◆ DESCRIPTION OF THE TASK ◆
Go through the listing and copy each line with the string "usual".

=== DATA BLOCK ===

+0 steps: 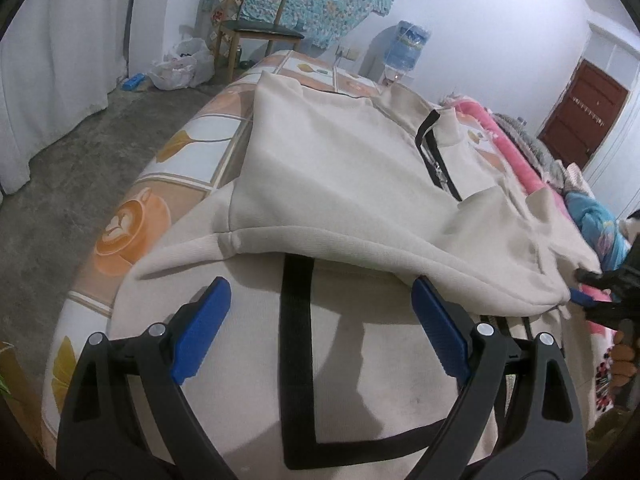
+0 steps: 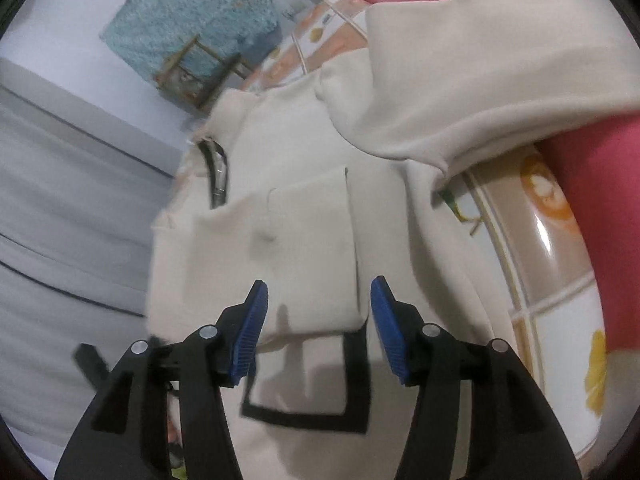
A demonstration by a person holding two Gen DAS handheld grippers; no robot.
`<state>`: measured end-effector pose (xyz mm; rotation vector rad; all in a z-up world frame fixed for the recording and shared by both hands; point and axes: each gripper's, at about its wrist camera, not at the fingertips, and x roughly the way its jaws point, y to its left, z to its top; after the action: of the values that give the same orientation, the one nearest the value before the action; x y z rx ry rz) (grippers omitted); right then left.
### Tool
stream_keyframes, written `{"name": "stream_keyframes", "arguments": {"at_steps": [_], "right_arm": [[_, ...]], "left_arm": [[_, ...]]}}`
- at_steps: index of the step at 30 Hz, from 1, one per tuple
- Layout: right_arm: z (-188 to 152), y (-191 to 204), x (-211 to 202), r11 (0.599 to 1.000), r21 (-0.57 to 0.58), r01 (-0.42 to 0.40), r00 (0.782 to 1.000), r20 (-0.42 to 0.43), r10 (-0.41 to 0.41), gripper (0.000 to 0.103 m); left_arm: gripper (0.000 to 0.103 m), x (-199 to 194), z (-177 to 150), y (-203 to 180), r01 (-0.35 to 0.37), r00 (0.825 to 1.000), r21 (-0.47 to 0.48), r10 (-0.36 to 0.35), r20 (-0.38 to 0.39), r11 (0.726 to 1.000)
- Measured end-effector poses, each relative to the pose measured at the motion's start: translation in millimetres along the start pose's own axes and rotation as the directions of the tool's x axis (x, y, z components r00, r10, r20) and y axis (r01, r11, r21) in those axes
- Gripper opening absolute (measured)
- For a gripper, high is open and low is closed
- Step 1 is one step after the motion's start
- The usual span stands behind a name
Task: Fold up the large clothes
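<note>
— So, going left to right, what do we count?

— One wooden chair (image 1: 256, 20), one water bottle (image 1: 408, 50), one brown door (image 1: 582, 116). One cream garment (image 1: 340, 168) lies folded over on the patterned bed (image 1: 168, 152), reaching its near edge.

— And our jaws?

— We see the left gripper (image 1: 320, 316) spread wide, gripping nothing; the folded hem lies just past its tips. The right gripper (image 2: 318, 328) stands about half open, also empty, above the garment's pocket by the bed's right edge.
</note>
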<state>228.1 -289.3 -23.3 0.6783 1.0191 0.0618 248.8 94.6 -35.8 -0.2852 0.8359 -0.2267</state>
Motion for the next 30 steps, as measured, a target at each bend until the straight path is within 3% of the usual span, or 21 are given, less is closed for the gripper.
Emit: {"name": "stream_keyframes", "arguments": {"at_steps": [3, 4, 5, 11, 19, 22, 25, 26, 28, 30], "right_arm": [[8, 4, 18, 1.000, -0.017, 0.019, 0.999, -0.039, -0.020, 0.050], [7, 3, 19, 1.000, -0.020, 0.021, 0.998, -0.050, -0.022, 0.043], [7, 7, 22, 0.999, -0.042, 0.022, 0.998, -0.057, -0.025, 0.042], [22, 2, 27, 0.996, -0.023, 0.085, 0.996, -0.036, -0.086, 0.042], [27, 20, 36, 0.995, -0.101, 0.016, 0.996, -0.089, -0.025, 0.042], [30, 11, 38, 0.995, -0.067, 0.070, 0.995, -0.065, -0.074, 0.041], [32, 11, 42, 0.995, -0.072, 0.068, 0.996, -0.047, -0.072, 0.041], [31, 16, 43, 0.992, -0.095, 0.087, 0.995, -0.045, -0.092, 0.038], [26, 26, 46, 0.982, -0.151, 0.111, 0.991, -0.058, -0.121, 0.012], [24, 33, 44, 0.974, -0.183, 0.131, 0.988, -0.050, -0.143, 0.007]], "left_arm": [[0.088, -2, 0, 5, 0.025, 1.000, -0.022, -0.025, 0.009, 0.999], [0.088, -3, 0, 6, 0.031, 0.999, -0.027, -0.031, 0.011, 0.999], [0.088, -3, 0, 6, 0.035, 0.999, -0.031, -0.034, 0.013, 0.999], [0.088, -3, 0, 7, 0.034, 0.999, -0.031, -0.033, 0.013, 0.999], [0.088, -3, 0, 8, 0.032, 0.999, -0.029, -0.031, 0.012, 0.999], [0.088, -3, 0, 7, 0.033, 0.999, -0.030, -0.033, 0.012, 0.999], [0.088, -3, 0, 7, 0.031, 0.999, -0.029, -0.031, 0.012, 0.999], [0.088, -3, 0, 7, 0.031, 0.999, -0.029, -0.031, 0.012, 0.999], [0.088, -3, 0, 7, 0.031, 0.999, -0.029, -0.031, 0.012, 0.999], [0.088, -3, 0, 7, 0.031, 0.999, -0.029, -0.031, 0.012, 0.999]]}}
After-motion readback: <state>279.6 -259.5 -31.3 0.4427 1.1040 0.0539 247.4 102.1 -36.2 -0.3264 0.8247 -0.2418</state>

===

◆ EXERCISE RESULT ◆
- The usual span stands behind a name
Motion for the next 30 steps, as measured, a target at each bend until the straight path is within 3% of the usual span, or 21 are given, less is closed for the gripper.

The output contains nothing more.